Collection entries
▬▬▬▬▬▬
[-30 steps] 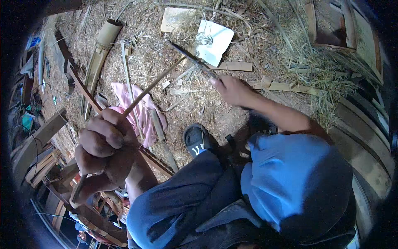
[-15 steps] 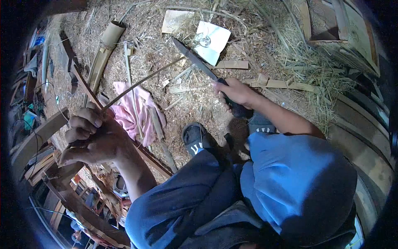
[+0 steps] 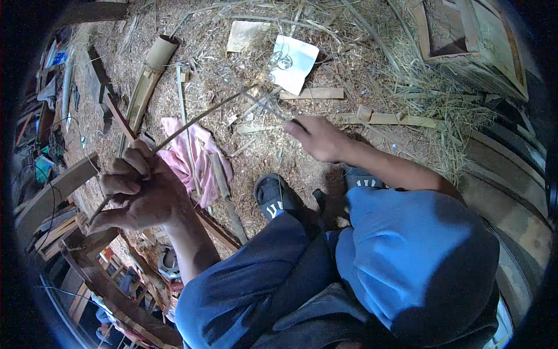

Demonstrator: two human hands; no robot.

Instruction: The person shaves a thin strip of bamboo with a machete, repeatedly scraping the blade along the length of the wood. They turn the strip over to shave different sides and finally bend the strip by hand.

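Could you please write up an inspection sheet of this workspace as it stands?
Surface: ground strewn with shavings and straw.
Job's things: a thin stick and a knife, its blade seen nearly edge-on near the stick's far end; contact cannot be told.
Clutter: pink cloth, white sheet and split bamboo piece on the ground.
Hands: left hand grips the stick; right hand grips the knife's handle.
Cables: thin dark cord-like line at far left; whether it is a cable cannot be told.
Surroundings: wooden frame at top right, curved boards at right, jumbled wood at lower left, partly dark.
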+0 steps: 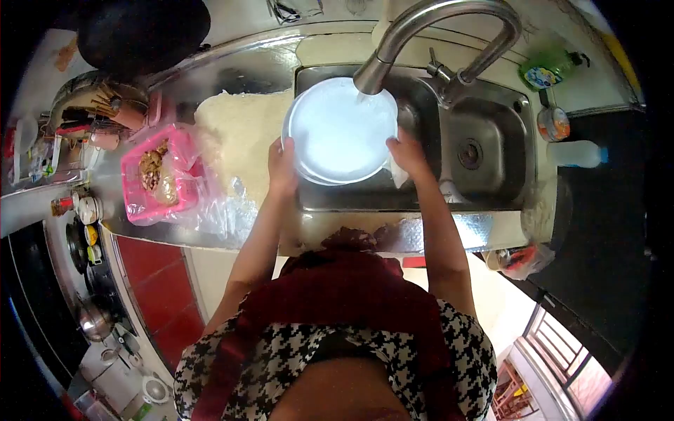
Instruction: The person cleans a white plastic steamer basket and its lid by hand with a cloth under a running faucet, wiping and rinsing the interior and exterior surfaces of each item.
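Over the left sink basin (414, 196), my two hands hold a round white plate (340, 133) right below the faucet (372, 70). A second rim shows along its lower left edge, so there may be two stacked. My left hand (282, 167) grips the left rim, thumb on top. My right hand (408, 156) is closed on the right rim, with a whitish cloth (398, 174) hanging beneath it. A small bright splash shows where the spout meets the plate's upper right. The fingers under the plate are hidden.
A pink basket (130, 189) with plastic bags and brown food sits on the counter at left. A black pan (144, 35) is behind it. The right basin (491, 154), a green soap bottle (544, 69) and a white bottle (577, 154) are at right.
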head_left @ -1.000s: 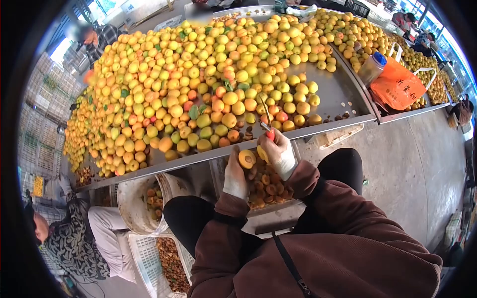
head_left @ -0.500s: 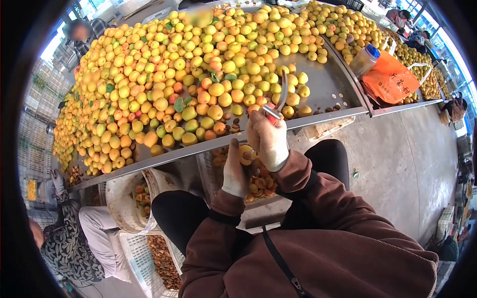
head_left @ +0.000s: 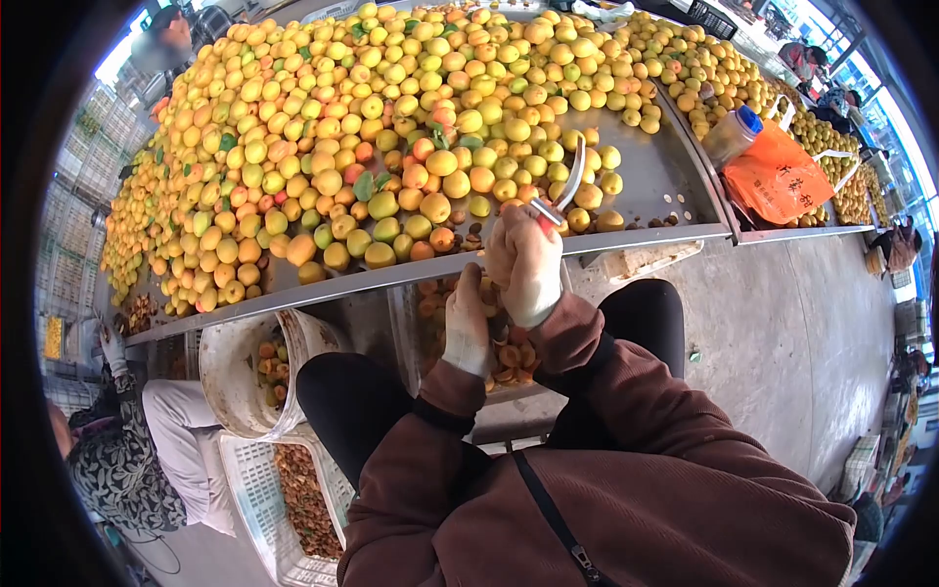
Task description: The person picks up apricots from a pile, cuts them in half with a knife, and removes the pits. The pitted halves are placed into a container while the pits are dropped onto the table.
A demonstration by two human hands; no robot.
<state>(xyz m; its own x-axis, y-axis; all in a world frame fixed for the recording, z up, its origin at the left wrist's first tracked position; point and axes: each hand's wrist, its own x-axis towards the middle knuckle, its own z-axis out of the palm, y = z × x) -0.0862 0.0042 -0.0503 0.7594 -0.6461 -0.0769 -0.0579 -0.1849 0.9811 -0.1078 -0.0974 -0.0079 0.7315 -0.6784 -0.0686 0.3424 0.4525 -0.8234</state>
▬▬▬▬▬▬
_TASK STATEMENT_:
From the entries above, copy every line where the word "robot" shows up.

_REPLY TO THE TASK_:
Demonstrator: two human hands; no robot.
A demonstration by two human hands; no robot.

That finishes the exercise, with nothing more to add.